A coceira de Ema era insuportável. Vendo a atitude dele, ela deixou de hesitar. Assim que expôs as costas, deitou-se de bruços no travesseiro e murmurou:
— P-Pronto.
Logo sentiu um frescor gelado nas costas. Quando a sensação refrescante se espalhou por toda a área, percebeu que o cobertor tinha sido puxado sobre ela.
Em seguida, a voz extremamente suave dele soou:
— Vou me sentar ali. Você mesma passa a loção no resto do corpo. Me chama quando terminar.
Ema ouviu o som dos passos dele, o clique da luz sendo apagada e, por fim, os passos parando. Só então ela se levantou.
Na penumbra, virada de costas para a direção onde Alípio estava, Ema espalhou rapidamente a loção no peito e na barriga. Ao olhar para baixo, sentiu todos os poros do corpo arrepiarem.
A coceira era terrível, e pequenas bolhas cobriam sua pele. Ela nunca tivera sintomas de alergia antes; o que estava acontecendo hoje?
Assim que terminou de aplicar a loção às pressas, vestiu a roupa, passou um pouco nas pernas e finalmente disse:
— Pronto.
Alípio voltou para o lado da cama e a orientou com voz gentil:
— Assim que a loção fizer efeito, a coceira vai passar.

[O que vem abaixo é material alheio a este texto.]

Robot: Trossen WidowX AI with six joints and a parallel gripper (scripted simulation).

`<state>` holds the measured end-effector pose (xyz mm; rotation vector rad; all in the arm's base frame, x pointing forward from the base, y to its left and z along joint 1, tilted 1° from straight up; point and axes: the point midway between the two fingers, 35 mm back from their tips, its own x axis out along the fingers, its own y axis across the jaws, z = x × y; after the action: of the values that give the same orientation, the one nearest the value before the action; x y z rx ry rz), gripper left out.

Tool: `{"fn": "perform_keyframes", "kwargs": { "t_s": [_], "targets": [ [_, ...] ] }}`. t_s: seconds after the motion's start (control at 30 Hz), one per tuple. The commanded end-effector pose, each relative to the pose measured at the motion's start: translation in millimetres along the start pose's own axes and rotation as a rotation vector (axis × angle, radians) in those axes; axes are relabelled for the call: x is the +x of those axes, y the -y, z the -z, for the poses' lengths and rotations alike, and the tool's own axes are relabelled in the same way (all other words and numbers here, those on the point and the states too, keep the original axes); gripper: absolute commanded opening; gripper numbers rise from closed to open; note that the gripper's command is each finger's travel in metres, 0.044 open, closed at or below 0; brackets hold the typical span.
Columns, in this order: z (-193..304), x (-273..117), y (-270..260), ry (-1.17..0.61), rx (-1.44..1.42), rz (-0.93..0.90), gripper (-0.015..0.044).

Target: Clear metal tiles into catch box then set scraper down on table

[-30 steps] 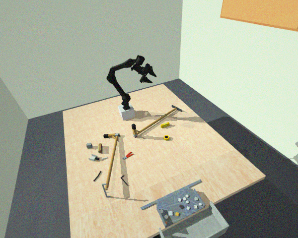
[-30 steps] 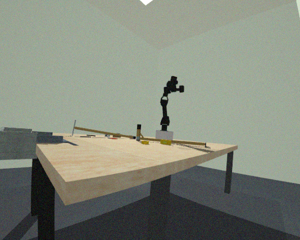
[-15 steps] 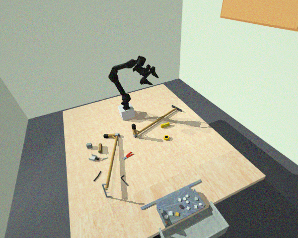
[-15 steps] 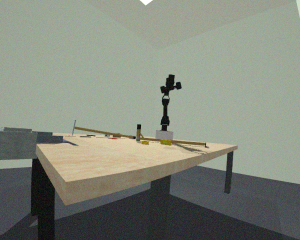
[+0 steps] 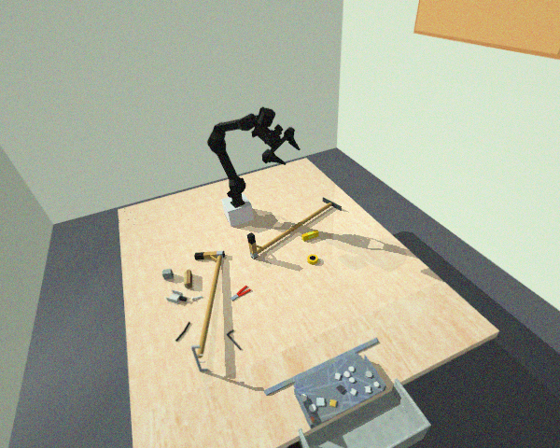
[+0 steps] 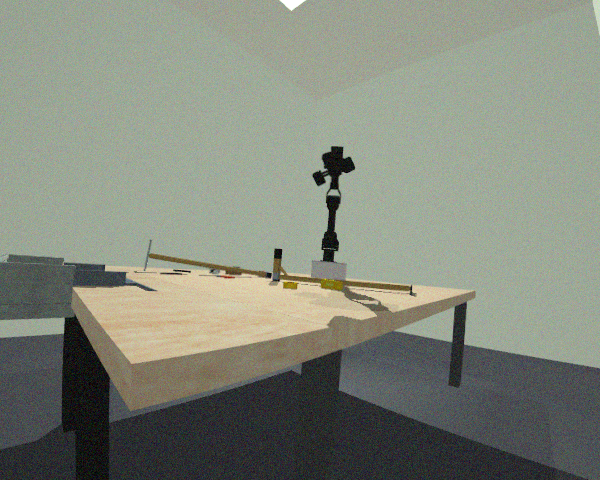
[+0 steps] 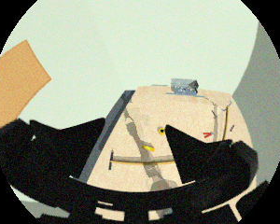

Enquanto falava, ele ajustou a cabeceira da cama e colocou o travesseiro na vertical:
— Vem, encosta um pouco primeiro.
Ema se sentia muito melhor do que antes, e a frequência dos espirros também tinha diminuído.
Alípio sentou-se na beirada da cama e perguntou, preocupado:
— Por que você está sozinha?
Ema esfregou a pele, que ainda coçava levemente, e respondeu de forma distraída:
— Pedi para todo mundo ir para casa. Eu consigo me virar, não preciso de babá.
Alípio assentiu, murmurando para si mesmo:
— Como você foi ter essa reação alérgica? Você nunca teve alergia a lírios antes.